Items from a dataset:
....................

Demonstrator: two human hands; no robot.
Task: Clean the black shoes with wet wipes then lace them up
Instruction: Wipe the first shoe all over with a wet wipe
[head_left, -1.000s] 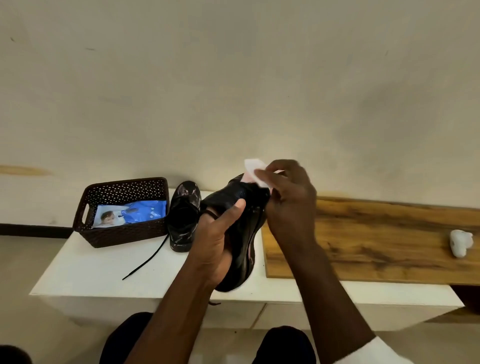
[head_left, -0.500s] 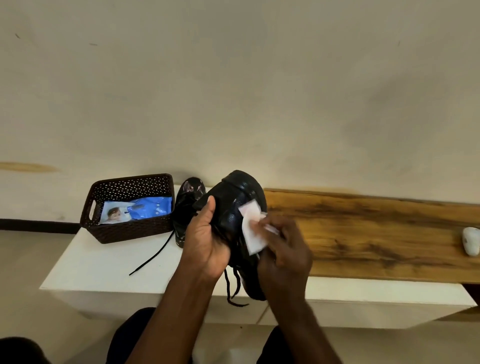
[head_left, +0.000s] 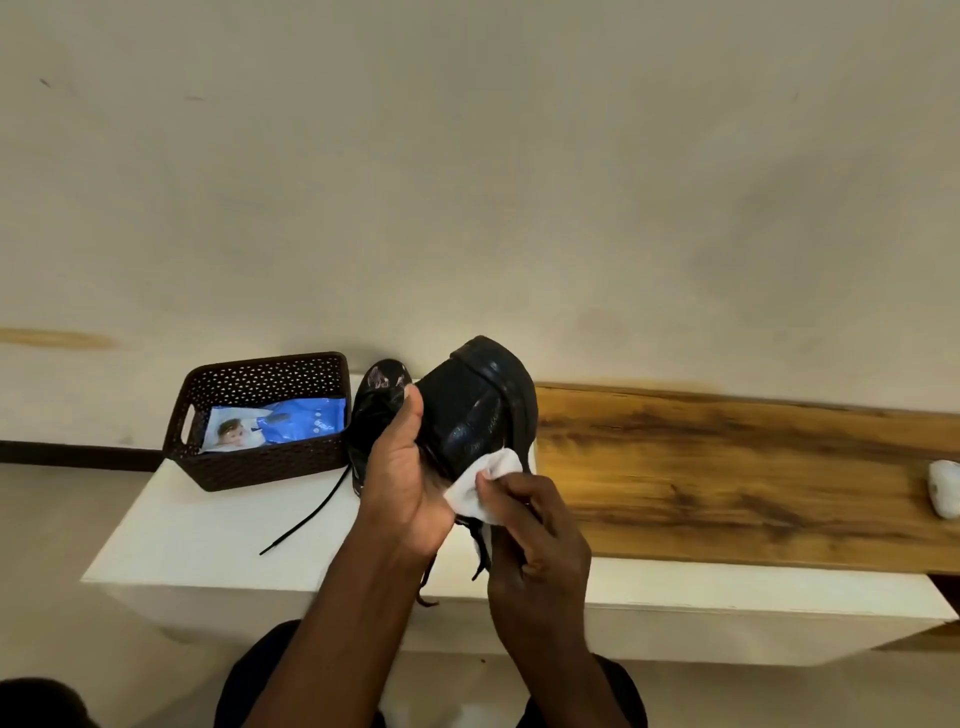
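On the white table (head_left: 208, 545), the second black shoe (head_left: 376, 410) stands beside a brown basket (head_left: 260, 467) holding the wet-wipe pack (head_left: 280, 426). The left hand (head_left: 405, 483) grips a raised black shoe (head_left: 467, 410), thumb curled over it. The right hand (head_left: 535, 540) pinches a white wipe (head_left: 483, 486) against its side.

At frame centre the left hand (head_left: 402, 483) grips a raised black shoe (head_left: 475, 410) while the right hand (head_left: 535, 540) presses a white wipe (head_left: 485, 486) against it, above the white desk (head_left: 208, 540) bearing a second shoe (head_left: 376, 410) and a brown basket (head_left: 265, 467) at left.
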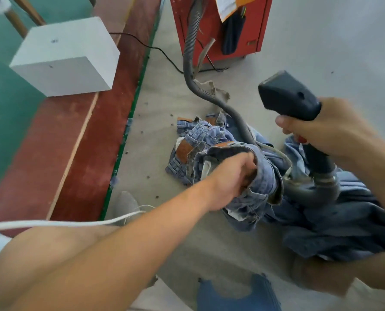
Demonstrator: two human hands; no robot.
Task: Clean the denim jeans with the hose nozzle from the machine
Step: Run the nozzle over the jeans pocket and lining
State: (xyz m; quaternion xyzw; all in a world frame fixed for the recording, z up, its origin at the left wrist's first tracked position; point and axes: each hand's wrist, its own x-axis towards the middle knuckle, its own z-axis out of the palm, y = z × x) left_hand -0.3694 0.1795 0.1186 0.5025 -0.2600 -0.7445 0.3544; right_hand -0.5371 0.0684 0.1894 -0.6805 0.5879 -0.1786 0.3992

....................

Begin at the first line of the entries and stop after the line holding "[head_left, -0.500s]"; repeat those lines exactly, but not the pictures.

Demonstrator: two human hands; no robot.
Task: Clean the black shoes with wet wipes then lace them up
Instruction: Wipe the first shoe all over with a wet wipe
[head_left, -1.000s] 
[head_left, -0.500s] 

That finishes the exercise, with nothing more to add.